■ DIRECTIONS: Line by line, restate the listing below without any change.
┌─ PROVIDED DATA
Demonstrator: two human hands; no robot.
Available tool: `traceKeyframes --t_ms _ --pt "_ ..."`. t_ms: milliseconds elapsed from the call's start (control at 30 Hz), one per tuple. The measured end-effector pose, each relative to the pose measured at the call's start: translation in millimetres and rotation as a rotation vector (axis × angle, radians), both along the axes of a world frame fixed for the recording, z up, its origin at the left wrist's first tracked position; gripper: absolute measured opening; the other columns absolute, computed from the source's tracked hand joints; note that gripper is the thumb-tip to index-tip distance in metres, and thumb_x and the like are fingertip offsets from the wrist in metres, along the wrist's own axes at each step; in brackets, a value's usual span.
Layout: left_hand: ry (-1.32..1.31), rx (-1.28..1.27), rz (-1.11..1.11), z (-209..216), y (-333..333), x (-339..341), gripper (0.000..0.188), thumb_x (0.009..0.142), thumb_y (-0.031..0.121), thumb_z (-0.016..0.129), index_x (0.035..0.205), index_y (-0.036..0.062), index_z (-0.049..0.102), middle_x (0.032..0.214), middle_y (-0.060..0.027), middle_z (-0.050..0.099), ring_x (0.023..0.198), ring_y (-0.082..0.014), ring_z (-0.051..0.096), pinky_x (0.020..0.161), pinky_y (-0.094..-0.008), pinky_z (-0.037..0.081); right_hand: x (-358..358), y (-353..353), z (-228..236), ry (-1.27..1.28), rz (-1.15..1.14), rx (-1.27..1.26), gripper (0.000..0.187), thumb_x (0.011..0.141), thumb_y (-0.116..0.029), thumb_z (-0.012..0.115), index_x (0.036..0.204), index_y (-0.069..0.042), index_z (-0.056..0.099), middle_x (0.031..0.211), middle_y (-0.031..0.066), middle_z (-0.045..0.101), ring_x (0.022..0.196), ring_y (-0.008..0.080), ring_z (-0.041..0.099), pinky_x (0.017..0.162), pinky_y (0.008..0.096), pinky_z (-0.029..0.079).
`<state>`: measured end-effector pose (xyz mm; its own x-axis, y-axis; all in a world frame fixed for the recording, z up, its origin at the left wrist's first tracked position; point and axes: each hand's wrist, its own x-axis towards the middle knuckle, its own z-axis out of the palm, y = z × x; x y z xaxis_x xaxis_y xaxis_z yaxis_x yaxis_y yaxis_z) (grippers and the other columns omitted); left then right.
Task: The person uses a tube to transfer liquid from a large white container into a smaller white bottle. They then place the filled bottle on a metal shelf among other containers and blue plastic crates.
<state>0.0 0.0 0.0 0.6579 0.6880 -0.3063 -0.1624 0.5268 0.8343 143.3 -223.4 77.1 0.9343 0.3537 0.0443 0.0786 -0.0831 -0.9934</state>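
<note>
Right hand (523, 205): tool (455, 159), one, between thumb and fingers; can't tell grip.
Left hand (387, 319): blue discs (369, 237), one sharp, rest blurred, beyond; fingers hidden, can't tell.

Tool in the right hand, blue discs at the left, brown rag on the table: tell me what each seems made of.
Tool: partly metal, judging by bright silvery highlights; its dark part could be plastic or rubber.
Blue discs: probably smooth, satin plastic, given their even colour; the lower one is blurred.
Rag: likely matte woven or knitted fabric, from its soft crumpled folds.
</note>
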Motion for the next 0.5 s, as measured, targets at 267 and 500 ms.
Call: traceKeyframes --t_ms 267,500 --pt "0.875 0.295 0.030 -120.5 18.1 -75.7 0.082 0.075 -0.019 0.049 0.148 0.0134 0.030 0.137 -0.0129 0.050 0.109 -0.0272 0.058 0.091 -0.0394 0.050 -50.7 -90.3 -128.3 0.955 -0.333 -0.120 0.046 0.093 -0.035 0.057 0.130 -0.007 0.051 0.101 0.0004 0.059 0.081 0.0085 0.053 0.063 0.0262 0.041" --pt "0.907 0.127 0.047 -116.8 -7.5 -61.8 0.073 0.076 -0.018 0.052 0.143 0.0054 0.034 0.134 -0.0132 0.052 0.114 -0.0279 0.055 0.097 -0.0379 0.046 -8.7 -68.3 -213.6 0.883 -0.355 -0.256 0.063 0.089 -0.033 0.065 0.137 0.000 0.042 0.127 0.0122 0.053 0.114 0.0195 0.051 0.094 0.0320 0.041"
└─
■ ANSWER TO THE PROBLEM:
Demonstrator: two human hands; no robot.
Available tool: `traceKeyframes --t_ms _ --pt "_ ..."`. t_ms: milliseconds elapsed from the call's start (control at 30 Hz), one per tuple. The measured end-effector pose, each relative to the pose measured at the call's start: translation in millimetres and rotation as a rotation vector (axis × angle, radians), both along the axes of a world frame fixed for the recording, z up, its origin at the left wrist's first tracked position; gripper: absolute measured opening; the other columns absolute, computed from the source's tracked hand joints; note that gripper is the thumb-tip to index-tip distance in metres, and thumb_x and the like are fingertip offsets from the wrist in metres, along the wrist's own axes at each step; in brackets, a value's usual span.
Layout: left_hand: ry (-1.32..1.31), rx (-1.28..1.27), rz (-1.11..1.11), z (-209..216), y (-333..333), x (-339..341), gripper (0.000..0.188), thumb_x (0.009..0.142), thumb_y (-0.031..0.121), thumb_z (-0.016..0.129), index_x (0.035..0.205), index_y (-0.036..0.062), index_z (-0.049..0.102), middle_x (0.032..0.214), middle_y (-0.060..0.027), middle_z (-0.050..0.099), ring_x (0.023..0.198), ring_y (-0.082..0.014), ring_z (-0.051..0.096), pinky_x (0.020..0.161), pinky_y (-0.094..-0.008), pinky_z (-0.037..0.081); right_hand: x (-358..358), y (-353..353), z (-228..236), ry (-1.27..1.28), rz (-1.15..1.14), rx (-1.27..1.26), gripper (0.000..0.187), thumb_x (0.011..0.141), thumb_y (-0.116..0.029), thumb_z (-0.012..0.115), index_x (0.036..0.204), index_y (-0.069..0.042), index_z (-0.056..0.099), middle_x (0.031..0.211), middle_y (-0.031..0.066), middle_z (-0.045..0.101), ring_x (0.022..0.196), ring_y (-0.008..0.080), ring_z (-0.041..0.099), pinky_x (0.017..0.162), pinky_y (0.008..0.096), pinky_z (-0.029..0.079).
`<state>`: measured end-effector pose (xyz mm; its own x-axis, y-axis; all in a world frame fixed for the recording, z up, its origin at the left wrist's first tracked position; point and axes: each hand's wrist, its own x-axis towards the middle knuckle, its own z-axis out of the palm, y = z × x; x y z xaxis_x xaxis_y xaxis_z yaxis_x yaxis_y yaxis_z) (grippers and the other columns omitted); left then right.
Task: The person uses a tube to transfer liquid from a large white container into a smaller white bottle. They then place the filled bottle on a metal shelf among other containers and blue plastic crates.
<state>0.0 0.0 0.0 0.6579 0.6880 -0.3063 -0.1624 0.5268 0.8343 143.3 -223.4 77.1 0.9343 0.3537 0.0443 0.0786 -0.0831 -0.9934</state>
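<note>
Right hand (523, 205): tool (455, 159), one, between thumb and fingers; can't tell grip.
Left hand (387, 319): blue discs (369, 237), one sharp, rest blurred, beyond; fingers hidden, can't tell.

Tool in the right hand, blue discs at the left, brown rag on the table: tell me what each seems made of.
Tool: partly metal, judging by bright silvery highlights; its dark part could be plastic or rubber.
Blue discs: probably smooth, satin plastic, given their even colour; the lower one is blurred.
Rag: likely matte woven or knitted fabric, from its soft crumpled folds.
</note>
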Motion for the next 0.5 s, as measured, targets at 267 and 500 ms.
Call: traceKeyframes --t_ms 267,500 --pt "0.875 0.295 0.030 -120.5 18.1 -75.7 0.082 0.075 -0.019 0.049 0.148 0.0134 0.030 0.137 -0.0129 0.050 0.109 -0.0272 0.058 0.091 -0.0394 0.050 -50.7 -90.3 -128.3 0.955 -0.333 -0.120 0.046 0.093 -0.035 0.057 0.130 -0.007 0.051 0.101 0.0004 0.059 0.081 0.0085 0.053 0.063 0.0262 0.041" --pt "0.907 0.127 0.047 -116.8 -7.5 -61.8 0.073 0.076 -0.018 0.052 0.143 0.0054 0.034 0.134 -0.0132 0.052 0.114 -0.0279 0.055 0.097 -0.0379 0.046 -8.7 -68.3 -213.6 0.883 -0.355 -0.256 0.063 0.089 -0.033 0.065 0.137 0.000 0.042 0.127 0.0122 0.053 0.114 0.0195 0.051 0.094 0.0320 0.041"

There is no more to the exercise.